By default, if a window contains a `NaN` value, the resulting calculation is `NaN`. To calculate rolling statistics over windows containing missing data, specify `min_periods` representing the minimum number of valid (non-NaN) values required.

import numpy as np
import rollit

# Array with missing value
arr = np.array([1.0, np.nan, 3.0, 4.0, 5.0])

# Default min_periods=None requires all values in window to be non-NaN
print(rollit.mean(arr, window=3))
# Output: [nan, nan, 4.0]

# Setting min_periods=2 allows calculations with at least 2 non-NaN values
print(rollit.mean(arr, window=3, min_periods=2))
# Output: [2.0, 3.5, 4.0]
# Window 1: [1.0, NaN, 3.0] -> 2 values -> (1+3)/2 = 2.0
# Window 2: [NaN, 3.0, 4.0] -> 2 values -> (3+4)/2 = 3.5

Safe Memory Handling

Using NumPy strides (`as_strided`) is highly performant but can cause segmentation faults and crash the Python interpreter if indexing boundaries are violated. `rollit` incorporates safety measures:

  • Write-Lock Flags: Returned arrays are explicitly marked as read-only.

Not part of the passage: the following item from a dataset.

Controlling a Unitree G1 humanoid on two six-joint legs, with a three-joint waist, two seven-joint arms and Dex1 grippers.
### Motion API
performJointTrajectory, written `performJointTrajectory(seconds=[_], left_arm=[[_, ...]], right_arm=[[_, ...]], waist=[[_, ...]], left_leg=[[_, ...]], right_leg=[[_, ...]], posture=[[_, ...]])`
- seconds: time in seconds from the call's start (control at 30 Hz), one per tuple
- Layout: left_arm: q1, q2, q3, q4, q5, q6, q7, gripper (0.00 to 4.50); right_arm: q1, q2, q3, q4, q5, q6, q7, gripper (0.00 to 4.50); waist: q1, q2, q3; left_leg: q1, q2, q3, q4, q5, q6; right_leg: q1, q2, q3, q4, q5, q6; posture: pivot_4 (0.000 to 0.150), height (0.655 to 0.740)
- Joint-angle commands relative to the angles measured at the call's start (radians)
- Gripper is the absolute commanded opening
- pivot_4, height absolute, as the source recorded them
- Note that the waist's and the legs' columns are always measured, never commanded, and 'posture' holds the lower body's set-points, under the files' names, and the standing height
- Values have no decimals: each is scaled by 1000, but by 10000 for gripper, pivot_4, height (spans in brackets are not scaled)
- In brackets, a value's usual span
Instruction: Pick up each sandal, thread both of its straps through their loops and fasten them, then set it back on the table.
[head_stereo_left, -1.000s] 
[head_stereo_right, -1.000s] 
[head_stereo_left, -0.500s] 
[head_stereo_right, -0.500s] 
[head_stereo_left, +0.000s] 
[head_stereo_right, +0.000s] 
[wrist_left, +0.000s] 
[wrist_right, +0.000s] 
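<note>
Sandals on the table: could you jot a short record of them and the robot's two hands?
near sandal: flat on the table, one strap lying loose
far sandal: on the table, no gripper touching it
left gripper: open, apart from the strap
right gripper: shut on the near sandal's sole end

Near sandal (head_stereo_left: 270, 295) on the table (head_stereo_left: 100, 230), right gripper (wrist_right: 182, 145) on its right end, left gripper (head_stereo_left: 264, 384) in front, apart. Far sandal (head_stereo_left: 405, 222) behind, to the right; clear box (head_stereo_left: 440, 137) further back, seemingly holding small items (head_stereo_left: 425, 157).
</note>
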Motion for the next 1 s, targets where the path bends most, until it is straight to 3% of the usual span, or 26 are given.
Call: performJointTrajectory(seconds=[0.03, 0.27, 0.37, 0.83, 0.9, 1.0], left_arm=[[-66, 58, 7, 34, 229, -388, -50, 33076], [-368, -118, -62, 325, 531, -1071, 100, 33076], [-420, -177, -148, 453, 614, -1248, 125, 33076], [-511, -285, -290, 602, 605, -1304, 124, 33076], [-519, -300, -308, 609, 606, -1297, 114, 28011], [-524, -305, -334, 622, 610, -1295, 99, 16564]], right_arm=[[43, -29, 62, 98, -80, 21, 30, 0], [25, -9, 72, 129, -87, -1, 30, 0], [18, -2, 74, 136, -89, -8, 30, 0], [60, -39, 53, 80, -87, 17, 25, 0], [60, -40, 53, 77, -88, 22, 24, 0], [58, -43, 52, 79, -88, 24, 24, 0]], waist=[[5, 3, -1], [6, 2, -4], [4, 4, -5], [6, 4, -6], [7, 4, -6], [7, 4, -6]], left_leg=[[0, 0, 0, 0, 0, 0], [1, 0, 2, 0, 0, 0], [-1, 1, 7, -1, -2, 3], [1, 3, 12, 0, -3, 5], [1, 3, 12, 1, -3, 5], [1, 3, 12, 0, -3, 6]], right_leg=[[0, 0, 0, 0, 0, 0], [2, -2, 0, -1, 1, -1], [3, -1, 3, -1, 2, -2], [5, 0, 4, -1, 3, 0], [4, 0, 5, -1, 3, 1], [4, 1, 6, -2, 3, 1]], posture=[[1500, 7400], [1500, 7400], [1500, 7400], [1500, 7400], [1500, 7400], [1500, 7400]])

Writing to them throws a `ValueError`, protecting the underlying original array memory.
  • Dimension Validation: The library validates that the window size is a positive integer and does not exceed the input array size.

Parameter Guide

All library operations expose a consistent parameter contract:

ParameterTypeDescription
arrnp.ndarrayInput 1D numeric NumPy array. Must contain floating-point or integer values.
windowintSize of the moving window. Must be a positive integer smaller than the array size.
min_periodsint | NoneMinimum number of valid observations required in the window. Defaults to window size (returning NaN for incomplete window edges).